The Blob computing project

Homogeneisation

Overview of the project

The following presentation summarizes the project challenges. We present the motivation, and state of the art. Next, we outline “self developing automata network” by listing its specific features that ensure programmability, parallelization, and performance. The fine grain blob machine is presented last, as the most promising option to fit self-development, while allowing scalability.

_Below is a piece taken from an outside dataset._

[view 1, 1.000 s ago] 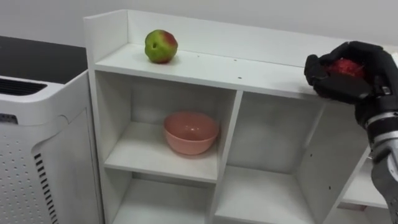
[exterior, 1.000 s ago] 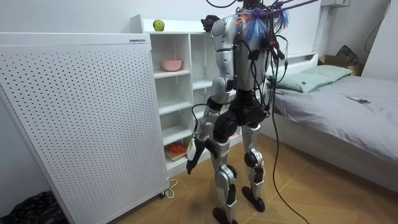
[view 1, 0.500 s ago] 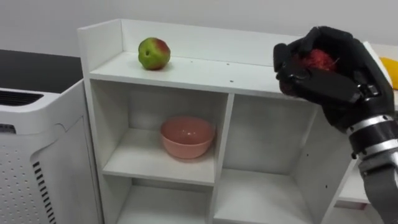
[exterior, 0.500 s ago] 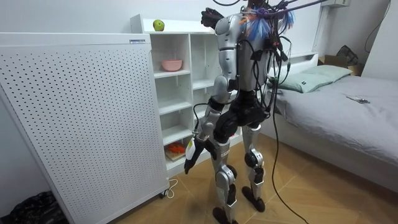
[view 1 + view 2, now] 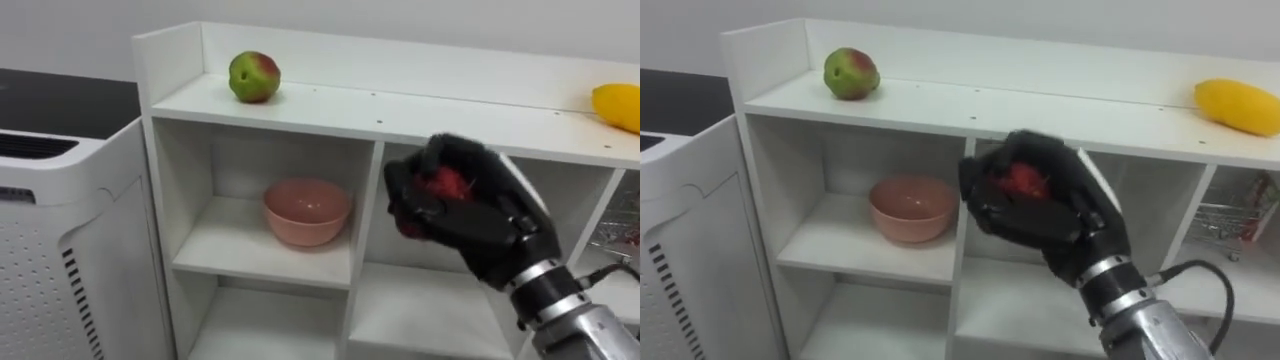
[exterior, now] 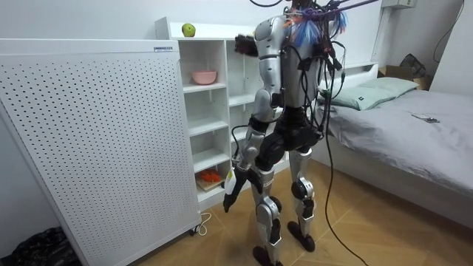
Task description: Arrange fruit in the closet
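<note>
My right hand [image 5: 470, 225] is shut on a red fruit [image 5: 444, 184], held in front of the white closet's [image 5: 300, 105] upper compartments, just right of the divider. In the right eye view, the right hand [image 5: 1045, 215] and the red fruit [image 5: 1021, 181] sit below the top shelf's edge. A green-red apple [image 5: 254, 76] lies on the top shelf at the left, and a yellow fruit [image 5: 618, 106] at its far right. A pink bowl [image 5: 307, 210] stands in the upper left compartment. My left hand [image 6: 230, 193] hangs low by my side with relaxed fingers.
A white perforated unit [image 5: 60, 230] stands close on the closet's left. A small wire basket [image 5: 1238, 218] sits in the right compartment, and orange things [image 6: 211, 177] lie on a low shelf. A bed [image 6: 399, 125] stands at the room view's right.
My right hand, still holding the red fruit, has come down and to the left, from the top shelf's level to in front of the upper compartments. The yellow fruit has come into sight.
</note>
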`<state>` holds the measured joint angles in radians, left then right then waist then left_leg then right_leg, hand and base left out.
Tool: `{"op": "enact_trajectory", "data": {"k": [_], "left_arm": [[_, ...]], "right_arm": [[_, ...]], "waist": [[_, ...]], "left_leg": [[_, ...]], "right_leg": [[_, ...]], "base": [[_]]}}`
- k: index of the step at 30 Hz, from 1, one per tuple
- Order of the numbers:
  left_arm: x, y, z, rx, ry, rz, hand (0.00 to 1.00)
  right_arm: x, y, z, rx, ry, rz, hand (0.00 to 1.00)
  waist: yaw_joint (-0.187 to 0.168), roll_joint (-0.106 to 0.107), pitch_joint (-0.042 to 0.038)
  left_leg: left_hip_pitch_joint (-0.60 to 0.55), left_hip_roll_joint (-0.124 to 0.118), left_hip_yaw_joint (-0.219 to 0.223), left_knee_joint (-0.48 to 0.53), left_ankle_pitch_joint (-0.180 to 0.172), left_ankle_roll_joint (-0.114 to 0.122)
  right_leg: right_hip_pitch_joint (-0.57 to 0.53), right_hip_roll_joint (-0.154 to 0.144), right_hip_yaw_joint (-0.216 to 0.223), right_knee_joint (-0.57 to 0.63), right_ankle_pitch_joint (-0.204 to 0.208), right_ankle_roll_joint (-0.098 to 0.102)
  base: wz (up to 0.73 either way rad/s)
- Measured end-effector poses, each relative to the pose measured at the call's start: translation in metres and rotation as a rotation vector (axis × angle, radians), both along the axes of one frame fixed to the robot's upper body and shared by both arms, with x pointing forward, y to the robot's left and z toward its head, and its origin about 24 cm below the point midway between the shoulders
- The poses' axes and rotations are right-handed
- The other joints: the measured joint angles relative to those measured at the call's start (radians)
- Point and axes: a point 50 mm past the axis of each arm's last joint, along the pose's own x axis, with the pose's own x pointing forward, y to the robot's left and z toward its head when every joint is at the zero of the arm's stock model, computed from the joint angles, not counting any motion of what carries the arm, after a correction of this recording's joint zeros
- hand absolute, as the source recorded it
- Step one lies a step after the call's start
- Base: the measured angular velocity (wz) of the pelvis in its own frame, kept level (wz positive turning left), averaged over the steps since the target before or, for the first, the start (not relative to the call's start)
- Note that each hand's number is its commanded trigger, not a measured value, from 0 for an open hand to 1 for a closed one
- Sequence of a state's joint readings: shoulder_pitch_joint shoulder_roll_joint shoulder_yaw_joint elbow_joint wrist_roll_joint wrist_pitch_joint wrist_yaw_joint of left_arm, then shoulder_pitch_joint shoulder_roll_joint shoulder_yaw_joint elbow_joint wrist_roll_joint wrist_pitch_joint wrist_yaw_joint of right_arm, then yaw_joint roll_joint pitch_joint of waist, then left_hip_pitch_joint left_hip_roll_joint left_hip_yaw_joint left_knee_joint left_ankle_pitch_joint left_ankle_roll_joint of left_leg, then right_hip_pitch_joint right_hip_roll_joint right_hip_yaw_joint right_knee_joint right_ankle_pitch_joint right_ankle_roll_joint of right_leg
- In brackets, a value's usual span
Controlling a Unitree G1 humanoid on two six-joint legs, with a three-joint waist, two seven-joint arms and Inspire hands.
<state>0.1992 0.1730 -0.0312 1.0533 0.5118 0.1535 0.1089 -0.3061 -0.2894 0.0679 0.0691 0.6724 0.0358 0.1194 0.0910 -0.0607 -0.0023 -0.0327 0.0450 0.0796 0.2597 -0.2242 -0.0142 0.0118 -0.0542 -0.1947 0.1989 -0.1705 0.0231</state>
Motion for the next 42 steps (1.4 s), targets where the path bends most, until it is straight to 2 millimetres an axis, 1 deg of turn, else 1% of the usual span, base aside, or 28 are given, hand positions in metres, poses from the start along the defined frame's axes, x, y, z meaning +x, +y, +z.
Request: {"op": "enact_trajectory", "data": {"k": [1, 2, 4, 5, 6, 8, 9, 11, 12, 14, 18, 19, 20, 21, 22, 23, 25, 27, 29, 30, 31, 34, 35, 38, 42], "left_arm": [[0.002, -0.002, -0.001, -0.002, 0.004, -0.002, 0.0], [0.004, -0.003, -0.001, -0.006, 0.002, 0.0, 0.0], [0.008, -0.005, -0.003, -0.014, 0.01, -0.005, 0.0], [0.011, -0.006, -0.003, -0.016, 0.006, -0.006, 0.0], [0.011, -0.007, -0.003, -0.018, 0.005, -0.006, 0.0], [0.014, -0.008, -0.004, -0.017, 0.006, -0.015, 0.0], [0.016, -0.009, -0.004, -0.016, 0.001, -0.014, 0.0], [0.02, -0.01, -0.004, -0.021, -0.025, 0.024, 0.0], [0.02, -0.011, -0.004, -0.023, -0.028, 0.029, 0.0], [0.023, -0.013, -0.004, -0.036, -0.04, 0.052, 0.0], [0.023, -0.014, -0.004, -0.052, -0.045, 0.111, 0.0], [0.024, -0.016, -0.005, -0.059, -0.044, 0.114, 0.0], [0.026, -0.021, -0.005, -0.074, -0.053, 0.113, 0.0], [0.027, -0.023, -0.005, -0.078, -0.056, 0.113, 0.0], [0.028, -0.027, -0.005, -0.085, -0.061, 0.109, 0.0], [0.029, -0.028, -0.006, -0.088, -0.063, 0.102, 0.0], [0.035, -0.032, -0.004, -0.092, -0.088, 0.082, 0.0], [0.041, -0.033, -0.003, -0.095, -0.108, 0.07, 0.0], [0.047, -0.037, -0.002, -0.1, -0.127, 0.045, 0.0], [0.048, -0.038, -0.002, -0.102, -0.13, 0.04, 0.0], [0.049, -0.04, -0.002, -0.106, -0.131, 0.032, 0.0], [0.048, -0.036, -0.001, -0.098, -0.13, 0.032, 0.0], [0.049, -0.034, 0.0, -0.092, -0.135, 0.026, 0.0], [0.051, -0.032, 0.001, -0.082, -0.147, 0.017, 0.0], [0.056, -0.033, 0.003, -0.082, -0.164, -0.015, 0.0]], "right_arm": [[0.003, -0.002, -0.018, 0.016, 0.078, -0.034, 1.0], [0.003, -0.003, -0.026, 0.021, 0.114, -0.048, 1.0], [0.004, -0.006, -0.056, 0.089, 0.245, -0.081, 1.0], [0.003, -0.009, -0.071, 0.138, 0.312, -0.101, 1.0], [0.002, -0.011, -0.076, 0.153, 0.338, -0.113, 1.0], [-0.001, -0.014, -0.092, 0.237, 0.42, -0.144, 1.0], [-0.002, -0.015, -0.096, 0.269, 0.439, -0.155, 1.0], [-0.006, -0.019, -0.115, 0.405, 0.538, -0.213, 1.0], [-0.005, -0.019, -0.12, 0.439, 0.562, -0.225, 1.0], [-0.005, -0.017, -0.131, 0.562, 0.629, -0.269, 1.0], [-0.01, -0.022, -0.146, 0.657, 0.708, -0.331, 1.0], [-0.007, -0.025, -0.147, 0.704, 0.722, -0.356, 1.0], [-0.003, -0.03, -0.145, 0.787, 0.72, -0.389, 1.0], [-0.001, -0.032, -0.143, 0.83, 0.716, -0.405, 1.0], [0.004, -0.037, -0.14, 0.895, 0.71, -0.434, 1.0], [0.006, -0.038, -0.138, 0.924, 0.707, -0.443, 1.0], [0.015, -0.041, -0.128, 0.998, 0.677, -0.453, 1.0], [0.021, -0.044, -0.121, 1.042, 0.652, -0.457, 1.0], [0.031, -0.049, -0.106, 1.078, 0.613, -0.453, 1.0], [0.034, -0.051, -0.103, 1.085, 0.605, -0.456, 1.0], [0.038, -0.056, -0.096, 1.092, 0.589, -0.463, 1.0], [0.043, -0.067, -0.084, 1.127, 0.546, -0.484, 1.0], [0.046, -0.072, -0.076, 1.129, 0.527, -0.493, 1.0], [0.054, -0.081, -0.057, 1.131, 0.466, -0.496, 1.0], [0.06, -0.091, -0.039, 1.162, 0.427, -0.514, 1.0]], "waist": [[-0.001, 0.007, 0.0043], [-0.001, 0.011, 0.0041], [-0.001, 0.028, 0.0135], [0.0, 0.04, 0.0124], [0.001, 0.046, 0.0122], [0.002, 0.067, 0.0118], [0.005, 0.07, 0.0121], [0.029, 0.073, 0.0147], [0.027, 0.073, 0.0167], [0.029, 0.07, 0.0223], [0.043, 0.072, 0.0306], [0.045, 0.074, 0.0337], [0.048, 0.078, 0.0371], [0.052, 0.078, 0.038], [0.055, 0.083, 0.0414], [0.056, 0.085, 0.0425], [0.064, 0.089, 0.0437], [0.072, 0.09, 0.0434], [0.081, 0.09, 0.0432], [0.082, 0.09, 0.0432], [0.083, 0.091, 0.0424], [0.083, 0.094, 0.0423], [0.083, 0.095, 0.0415], [0.083, 0.096, 0.0407], [0.083, 0.097, 0.0403]], "left_leg": [[-0.02, 0.001, 0.0, 0.009, 0.0, 0.001], [-0.031, 0.001, 0.0, 0.013, 0.0, 0.001], [-0.077, 0.003, -0.001, 0.029, 0.002, 0.003], [-0.106, 0.004, -0.001, 0.042, 0.002, 0.003], [-0.122, 0.004, -0.001, 0.049, 0.001, 0.004], [-0.179, 0.003, 0.0, 0.075, 0.006, 0.009], [-0.19, 0.003, 0.002, 0.085, 0.006, 0.009], [-0.239, 0.002, 0.011, 0.111, 0.008, 0.012], [-0.253, 0.0, 0.011, 0.119, 0.008, 0.013], [-0.331, -0.01, 0.01, 0.158, 0.011, 0.019], [-0.433, -0.014, 0.0, 0.216, 0.009, 0.022], [-0.467, -0.017, -0.001, 0.232, 0.009, 0.023], [-0.505, -0.021, -0.001, 0.246, 0.014, 0.025], [-0.523, -0.023, 0.0, 0.25, 0.017, 0.026], [-0.551, -0.026, 0.0, 0.261, 0.022, 0.028], [-0.563, -0.026, 0.0, 0.264, 0.025, 0.029], [-0.616, -0.026, 0.0, 0.276, 0.033, 0.028], [-0.646, -0.026, 0.001, 0.276, 0.043, 0.028], [-0.685, -0.033, 0.003, 0.285, 0.046, 0.027], [-0.695, -0.035, 0.003, 0.29, 0.046, 0.027], [-0.708, -0.039, 0.006, 0.294, 0.046, 0.027], [-0.732, -0.039, 0.008, 0.308, 0.046, 0.027], [-0.747, -0.034, 0.017, 0.312, 0.045, 0.027], [-0.78, -0.031, 0.032, 0.323, 0.044, 0.03], [-0.806, -0.031, 0.035, 0.327, 0.044, 0.03]], "right_leg": [[-0.018, -0.001, 0.0, 0.008, 0.001, -0.001], [-0.027, -0.001, -0.001, 0.009, 0.002, -0.001], [-0.074, -0.003, -0.006, 0.034, 0.005, -0.002], [-0.106, -0.004, -0.006, 0.05, 0.005, -0.002], [-0.124, -0.005, -0.006, 0.061, 0.005, -0.002], [-0.195, -0.013, -0.007, 0.104, 0.004, -0.003], [-0.212, -0.016, -0.007, 0.118, 0.003, -0.003], [-0.277, -0.024, -0.001, 0.17, 0.0, -0.005], [-0.293, -0.027, -0.001, 0.182, -0.002, -0.006], [-0.371, -0.044, -0.001, 0.228, -0.018, -0.012], [-0.468, -0.055, 0.003, 0.294, -0.045, -0.016], [-0.508, -0.062, 0.002, 0.322, -0.055, -0.012], [-0.551, -0.071, 0.001, 0.346, -0.057, -0.01], [-0.572, -0.075, 0.002, 0.357, -0.058, -0.011], [-0.602, -0.081, 0.001, 0.375, -0.056, -0.017], [-0.615, -0.082, 0.002, 0.38, -0.052, -0.022], [-0.67, -0.084, 0.001, 0.392, -0.047, -0.027], [-0.702, -0.084, 0.004, 0.398, -0.041, -0.032], [-0.753, -0.087, 0.019, 0.424, -0.043, -0.033], [-0.765, -0.089, 0.023, 0.433, -0.044, -0.034], [-0.783, -0.095, 0.024, 0.447, -0.049, -0.035], [-0.808, -0.105, 0.013, 0.461, -0.054, -0.041], [-0.824, -0.104, 0.014, 0.465, -0.054, -0.042], [-0.861, -0.104, 0.024, 0.478, -0.055, -0.043], [-0.889, -0.105, 0.027, 0.484, -0.055, -0.044]], "base": [[0.0], [0.0], [0.0], [0.0], [-0.03], [-0.02], [-0.09], [-0.1], [0.0], [0.08], [0.12], [0.15], [0.12], [0.1], [0.05], [0.04], [0.0], [0.0], [0.0], [0.0], [0.05], [0.07], [0.03], [-0.06], [0.0]]}}
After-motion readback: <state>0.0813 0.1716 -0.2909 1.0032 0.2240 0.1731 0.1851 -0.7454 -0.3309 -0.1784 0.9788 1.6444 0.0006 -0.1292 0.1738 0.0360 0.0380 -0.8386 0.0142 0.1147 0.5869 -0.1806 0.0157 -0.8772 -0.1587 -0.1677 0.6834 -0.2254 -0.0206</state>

The “sequential dogma” obsolete: New technologies offer ever increasing hardware resources that make the traditional so called “sequential dogma” obsolete. Both our favoured programming languages and personal computers reflect a sequential dogma: on the software level, we use a step-by-step modification of a global state. On the hardware level, we partition the machine between a very big passive part: the memory and a very fast processing part: the processor. While this dogma was adapted to the early days of computers (it can be implemented with as little as 2250 transistors), it is likely to become obsolete as the numbers of resources increases ( billions of transistors ).

Parallel computing has inherent limitations. The parallel computers can currently exploit those resources, using parallelizing compilers. However they fail to combine scalability and general purpose programability. There exists already parallel machine model which can grow in size, as more hardware resources become available, and can solve bigger tasks quicker (scalability). However, the difficult problem that remains to solve is to make sure the machine can be programmed for a wide variety of tasks (programmability) and the programs can be compiled to execute in parallel (parallelization) without loosing too much time in communication (performance). Most existing approaches limit scalability (a few dozens of processors) and programmability (regular nested loops working on arrays). Parallelization is automated using intelligent compilation, and finally, a concrete performance result is obtained on existing machines. The sequential dogma is still there, both in the programming model, and in the machine execution model.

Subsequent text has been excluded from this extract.